I didn't want PeoplePC: They have a memory-hogging dialer program that only runs under certain versions of Microsoft Windows, and certainly not under Linux, where I was able to use Highstream under both platforms. That's not what I would call an "acceptable substitute" of "comparable value." Tough luck if you have to buy a new computer with resources necessary to use the dialer and switch operating systems, because that's our plan for you. You have a week to react at which point you'll have to start paying for something you don't want. I don't think so.
So I started my own "forwarding" process. I started looking for a new ISP. I use mostly plain text ("vanilla ASCII") and have the occasional medium-sized download, so dialup is easily sufficient for me. All I needed was a cheap dialup service, so I found one called CheapDialup.net and the service has been excellent.
Only one problem, but not from CheapDialup.net -- the other day my bank account was billed for a month's service of PeoplePC -- a service that I not even considered for more than 3 months -- and had certainly not used. Fortunately, I started having suspicions after I cancelled my Highstream account, so I had platform personnel at the bank annotate my account in case such an event may occur.
I think PeoplePC is about to get a valuable lesson: They should have to pay for that lesson; I'd like to suggest that they buy new computers for their easily-acquired customers, computers equipped with enough memory and disk space to accomodate their dialer, and loaded with a compatible operating system. I suggest Vista -- after all, it should be a version that has a reasonable amount of support before the clock runs out on it.
Anyway, if I can't get this much cooperation (refraining from charging me for a service that I haven't used, refunding me for the balance of unused service after cancellation as guaranteed under our contract and "opting me out" of an unacceptable and rejected "replacement/substitute" service), then how are they going to get ISPs to forward email?
One step that I would like to suggest for the community, though, is not intimately linking account logons to email addresses. I suppose that the assumption is that there is some "stability" in an email address, just as you'd expect people who buy their homes to live at a fixed location.

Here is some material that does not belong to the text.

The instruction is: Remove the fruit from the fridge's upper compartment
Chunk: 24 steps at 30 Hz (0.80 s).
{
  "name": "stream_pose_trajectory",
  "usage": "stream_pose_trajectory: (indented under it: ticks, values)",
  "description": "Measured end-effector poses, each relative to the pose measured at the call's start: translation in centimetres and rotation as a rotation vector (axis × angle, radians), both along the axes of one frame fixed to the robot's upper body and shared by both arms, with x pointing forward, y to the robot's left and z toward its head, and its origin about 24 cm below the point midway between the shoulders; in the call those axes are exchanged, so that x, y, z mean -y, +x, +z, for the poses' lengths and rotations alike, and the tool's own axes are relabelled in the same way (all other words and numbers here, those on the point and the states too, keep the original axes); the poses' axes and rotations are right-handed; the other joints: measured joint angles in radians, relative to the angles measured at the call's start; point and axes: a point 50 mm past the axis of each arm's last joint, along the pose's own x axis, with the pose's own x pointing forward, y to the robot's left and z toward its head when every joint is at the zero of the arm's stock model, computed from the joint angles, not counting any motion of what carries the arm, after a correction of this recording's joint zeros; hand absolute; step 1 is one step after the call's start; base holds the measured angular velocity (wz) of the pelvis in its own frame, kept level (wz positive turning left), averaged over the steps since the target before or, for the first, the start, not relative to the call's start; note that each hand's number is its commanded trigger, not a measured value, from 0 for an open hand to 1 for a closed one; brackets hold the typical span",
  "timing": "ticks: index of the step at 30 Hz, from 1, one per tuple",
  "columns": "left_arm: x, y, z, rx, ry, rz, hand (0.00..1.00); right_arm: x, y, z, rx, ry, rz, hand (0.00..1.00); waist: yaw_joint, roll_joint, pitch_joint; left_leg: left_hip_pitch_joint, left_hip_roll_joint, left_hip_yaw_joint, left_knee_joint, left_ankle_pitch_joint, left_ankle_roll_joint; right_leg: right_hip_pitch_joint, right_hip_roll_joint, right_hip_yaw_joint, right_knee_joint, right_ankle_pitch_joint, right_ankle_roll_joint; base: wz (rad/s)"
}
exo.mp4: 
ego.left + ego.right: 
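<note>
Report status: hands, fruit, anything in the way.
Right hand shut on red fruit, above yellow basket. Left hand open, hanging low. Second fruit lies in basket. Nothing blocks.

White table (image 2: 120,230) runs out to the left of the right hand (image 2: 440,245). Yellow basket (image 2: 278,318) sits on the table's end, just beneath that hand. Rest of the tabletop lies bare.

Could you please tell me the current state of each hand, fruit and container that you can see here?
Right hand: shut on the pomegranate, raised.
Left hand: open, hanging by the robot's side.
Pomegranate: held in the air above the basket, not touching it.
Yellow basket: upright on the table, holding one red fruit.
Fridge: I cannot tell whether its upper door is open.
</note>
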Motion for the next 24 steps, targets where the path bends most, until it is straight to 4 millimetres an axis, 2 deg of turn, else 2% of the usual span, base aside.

I'm not sure either is a valid assumption anymore. You can lease a domain for a certain length of time, but surely there are a number of cases where prior rights have been claimed to owners' domains. And if "market volitility is here to stay" with the wide range of financial products offered in combination with a generation of "Internet Speculators" or "Day Traders," then I suppose we can also expect a lot of mergers and acquisitions in these cycles of consolidation and dissolution.
And another thing: It's OK to want what's yours, but don't be so eager to charge somebody for something -- they might not have bought anything.